The first lady unveiled a plaque to honor William C. Livingston, who designed the clock, and the Garden Club of Kentucky, which raised money to build it. She led those in attendance to the other end of the Capitol Annex grounds to rededicate the rose garden Gov. Combs installed to go with his beloved clock.
She said she often observes Banks seated at the base of the clock waiting for his ride and knowing his initial opposition to the clock, she imagines him saying to himself: “Governor, you were right. You were right. You were right.”

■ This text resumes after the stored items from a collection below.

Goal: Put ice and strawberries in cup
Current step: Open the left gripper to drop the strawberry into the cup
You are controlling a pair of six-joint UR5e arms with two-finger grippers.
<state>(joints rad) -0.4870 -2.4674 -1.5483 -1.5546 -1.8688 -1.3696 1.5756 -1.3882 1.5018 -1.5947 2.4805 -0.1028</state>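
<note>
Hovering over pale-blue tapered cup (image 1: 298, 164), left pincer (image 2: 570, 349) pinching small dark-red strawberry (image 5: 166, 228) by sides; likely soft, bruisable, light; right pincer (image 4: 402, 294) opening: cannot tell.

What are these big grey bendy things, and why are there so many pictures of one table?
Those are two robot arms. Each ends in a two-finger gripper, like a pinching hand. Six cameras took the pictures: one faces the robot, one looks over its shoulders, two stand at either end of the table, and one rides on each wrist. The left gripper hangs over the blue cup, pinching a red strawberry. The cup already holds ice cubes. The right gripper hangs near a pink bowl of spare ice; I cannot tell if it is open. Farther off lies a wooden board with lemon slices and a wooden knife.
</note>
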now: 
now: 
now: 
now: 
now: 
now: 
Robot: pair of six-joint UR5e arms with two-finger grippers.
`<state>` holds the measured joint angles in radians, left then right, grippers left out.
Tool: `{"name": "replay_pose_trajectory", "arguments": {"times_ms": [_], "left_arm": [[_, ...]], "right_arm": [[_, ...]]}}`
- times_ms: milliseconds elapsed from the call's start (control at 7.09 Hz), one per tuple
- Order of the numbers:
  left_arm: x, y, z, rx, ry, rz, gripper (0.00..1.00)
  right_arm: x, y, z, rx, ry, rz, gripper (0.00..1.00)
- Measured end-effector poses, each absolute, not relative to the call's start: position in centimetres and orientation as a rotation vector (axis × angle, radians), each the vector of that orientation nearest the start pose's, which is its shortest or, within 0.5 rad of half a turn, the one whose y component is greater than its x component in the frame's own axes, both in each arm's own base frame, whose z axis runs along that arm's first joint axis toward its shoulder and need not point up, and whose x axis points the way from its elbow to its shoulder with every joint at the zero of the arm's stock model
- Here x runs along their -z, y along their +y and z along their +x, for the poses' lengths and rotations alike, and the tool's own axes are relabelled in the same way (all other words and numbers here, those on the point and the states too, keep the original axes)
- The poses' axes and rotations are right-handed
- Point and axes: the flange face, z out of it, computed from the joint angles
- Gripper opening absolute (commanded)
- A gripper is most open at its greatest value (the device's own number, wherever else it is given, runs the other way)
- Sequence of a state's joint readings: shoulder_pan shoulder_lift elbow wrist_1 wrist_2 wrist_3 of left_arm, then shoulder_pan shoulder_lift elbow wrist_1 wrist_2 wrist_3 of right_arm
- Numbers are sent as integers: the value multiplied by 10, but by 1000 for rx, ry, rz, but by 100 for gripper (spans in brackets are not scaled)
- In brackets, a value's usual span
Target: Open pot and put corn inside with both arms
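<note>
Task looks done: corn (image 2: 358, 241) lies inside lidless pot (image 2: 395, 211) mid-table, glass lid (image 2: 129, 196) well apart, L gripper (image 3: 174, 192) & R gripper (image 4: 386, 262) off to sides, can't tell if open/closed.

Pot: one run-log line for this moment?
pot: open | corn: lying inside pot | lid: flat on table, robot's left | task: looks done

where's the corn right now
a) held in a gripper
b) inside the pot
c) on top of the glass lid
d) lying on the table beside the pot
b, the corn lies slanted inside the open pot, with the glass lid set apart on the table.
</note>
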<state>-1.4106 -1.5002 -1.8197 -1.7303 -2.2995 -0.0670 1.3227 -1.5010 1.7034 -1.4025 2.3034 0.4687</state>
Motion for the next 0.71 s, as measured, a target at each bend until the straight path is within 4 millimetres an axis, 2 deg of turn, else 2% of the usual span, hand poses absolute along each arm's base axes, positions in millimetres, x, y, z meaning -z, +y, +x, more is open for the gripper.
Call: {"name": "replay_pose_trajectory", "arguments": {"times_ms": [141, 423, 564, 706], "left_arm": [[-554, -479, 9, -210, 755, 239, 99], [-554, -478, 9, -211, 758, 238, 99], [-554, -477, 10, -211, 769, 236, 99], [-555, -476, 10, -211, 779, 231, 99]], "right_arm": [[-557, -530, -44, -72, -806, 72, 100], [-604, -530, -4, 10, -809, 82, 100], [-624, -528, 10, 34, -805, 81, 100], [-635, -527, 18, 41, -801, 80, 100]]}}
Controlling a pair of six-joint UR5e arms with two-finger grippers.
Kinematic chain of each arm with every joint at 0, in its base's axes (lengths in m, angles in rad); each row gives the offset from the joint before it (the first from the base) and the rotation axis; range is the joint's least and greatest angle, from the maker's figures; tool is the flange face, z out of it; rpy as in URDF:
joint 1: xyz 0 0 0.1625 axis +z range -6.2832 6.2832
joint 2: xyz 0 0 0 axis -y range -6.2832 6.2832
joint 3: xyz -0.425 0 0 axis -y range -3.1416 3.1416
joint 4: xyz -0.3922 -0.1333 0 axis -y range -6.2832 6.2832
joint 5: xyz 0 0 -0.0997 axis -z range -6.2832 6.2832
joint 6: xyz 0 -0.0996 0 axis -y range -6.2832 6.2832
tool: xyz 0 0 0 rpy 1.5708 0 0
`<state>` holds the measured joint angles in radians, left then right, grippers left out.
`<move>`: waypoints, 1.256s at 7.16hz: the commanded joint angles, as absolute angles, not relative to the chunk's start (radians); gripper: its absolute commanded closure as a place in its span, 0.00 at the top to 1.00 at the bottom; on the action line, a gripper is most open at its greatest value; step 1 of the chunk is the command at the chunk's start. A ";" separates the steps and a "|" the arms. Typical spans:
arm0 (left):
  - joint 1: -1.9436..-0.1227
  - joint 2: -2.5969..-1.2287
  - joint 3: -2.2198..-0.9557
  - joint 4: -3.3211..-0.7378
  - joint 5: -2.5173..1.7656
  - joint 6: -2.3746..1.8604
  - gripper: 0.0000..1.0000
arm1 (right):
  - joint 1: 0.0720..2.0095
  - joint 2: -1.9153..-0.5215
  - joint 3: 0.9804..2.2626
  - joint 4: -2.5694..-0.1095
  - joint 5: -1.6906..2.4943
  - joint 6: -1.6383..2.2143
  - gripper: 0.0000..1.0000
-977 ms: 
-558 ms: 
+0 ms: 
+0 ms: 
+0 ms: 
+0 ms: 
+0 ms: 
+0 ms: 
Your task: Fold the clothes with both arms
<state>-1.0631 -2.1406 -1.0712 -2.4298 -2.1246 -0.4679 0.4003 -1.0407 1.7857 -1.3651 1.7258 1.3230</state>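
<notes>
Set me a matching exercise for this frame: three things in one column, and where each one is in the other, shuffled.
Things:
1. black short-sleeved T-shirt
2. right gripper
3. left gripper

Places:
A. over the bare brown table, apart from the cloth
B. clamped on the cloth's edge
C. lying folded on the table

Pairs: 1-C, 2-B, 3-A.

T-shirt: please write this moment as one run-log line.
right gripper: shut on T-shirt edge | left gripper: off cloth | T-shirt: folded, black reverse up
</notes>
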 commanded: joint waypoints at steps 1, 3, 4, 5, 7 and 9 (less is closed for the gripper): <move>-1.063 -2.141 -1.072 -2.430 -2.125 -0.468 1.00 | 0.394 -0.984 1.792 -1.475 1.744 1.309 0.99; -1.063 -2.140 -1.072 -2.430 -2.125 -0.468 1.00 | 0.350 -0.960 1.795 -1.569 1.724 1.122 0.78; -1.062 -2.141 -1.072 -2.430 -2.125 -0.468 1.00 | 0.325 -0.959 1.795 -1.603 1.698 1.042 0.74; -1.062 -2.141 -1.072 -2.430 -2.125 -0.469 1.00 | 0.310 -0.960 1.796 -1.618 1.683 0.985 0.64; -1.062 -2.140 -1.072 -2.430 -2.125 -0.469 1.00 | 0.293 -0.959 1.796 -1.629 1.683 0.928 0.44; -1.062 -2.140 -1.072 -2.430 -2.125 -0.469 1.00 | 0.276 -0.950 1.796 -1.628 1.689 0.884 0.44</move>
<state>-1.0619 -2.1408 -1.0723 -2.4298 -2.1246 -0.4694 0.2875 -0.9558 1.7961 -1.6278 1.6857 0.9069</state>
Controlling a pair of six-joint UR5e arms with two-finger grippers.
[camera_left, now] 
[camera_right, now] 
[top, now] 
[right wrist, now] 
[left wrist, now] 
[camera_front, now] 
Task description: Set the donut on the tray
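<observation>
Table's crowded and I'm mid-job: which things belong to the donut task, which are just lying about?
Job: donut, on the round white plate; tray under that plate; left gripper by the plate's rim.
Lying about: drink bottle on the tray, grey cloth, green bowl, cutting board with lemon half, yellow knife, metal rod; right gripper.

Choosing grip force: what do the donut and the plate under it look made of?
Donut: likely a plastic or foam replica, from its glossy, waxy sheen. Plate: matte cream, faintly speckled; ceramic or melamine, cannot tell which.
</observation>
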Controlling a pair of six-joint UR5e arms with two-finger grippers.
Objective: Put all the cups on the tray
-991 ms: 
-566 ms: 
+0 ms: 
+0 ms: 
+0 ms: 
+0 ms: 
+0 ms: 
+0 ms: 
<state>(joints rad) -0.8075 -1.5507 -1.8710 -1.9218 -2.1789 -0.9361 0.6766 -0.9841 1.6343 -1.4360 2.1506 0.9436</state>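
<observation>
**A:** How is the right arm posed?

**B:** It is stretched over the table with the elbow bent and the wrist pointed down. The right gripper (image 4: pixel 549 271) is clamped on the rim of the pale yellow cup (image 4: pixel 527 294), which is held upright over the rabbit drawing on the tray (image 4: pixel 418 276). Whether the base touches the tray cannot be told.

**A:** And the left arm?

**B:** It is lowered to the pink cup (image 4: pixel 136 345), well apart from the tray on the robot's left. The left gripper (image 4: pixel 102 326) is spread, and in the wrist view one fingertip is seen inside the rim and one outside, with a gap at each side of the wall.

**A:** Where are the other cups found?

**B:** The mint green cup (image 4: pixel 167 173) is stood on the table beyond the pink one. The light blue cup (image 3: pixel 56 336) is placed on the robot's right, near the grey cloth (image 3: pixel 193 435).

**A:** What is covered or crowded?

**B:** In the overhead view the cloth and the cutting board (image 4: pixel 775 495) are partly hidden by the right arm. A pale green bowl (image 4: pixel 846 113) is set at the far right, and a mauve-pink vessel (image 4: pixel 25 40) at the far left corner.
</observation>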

The clock is 34 feet in diameter and is tilted at a 26-degree angle. The minute hand is 20-feet long, and the hour hand is 15-feet long; each weighs approximately 500 pounds. The hands have been painted gold to commemorate the 50th anniversary. A fountain surrounds the base of the clock and coins tossed in the fountain by visitors are used to fund a scholarship offered by the Garden Club of Kentucky for students studying horticulture or agriculture-related subjects.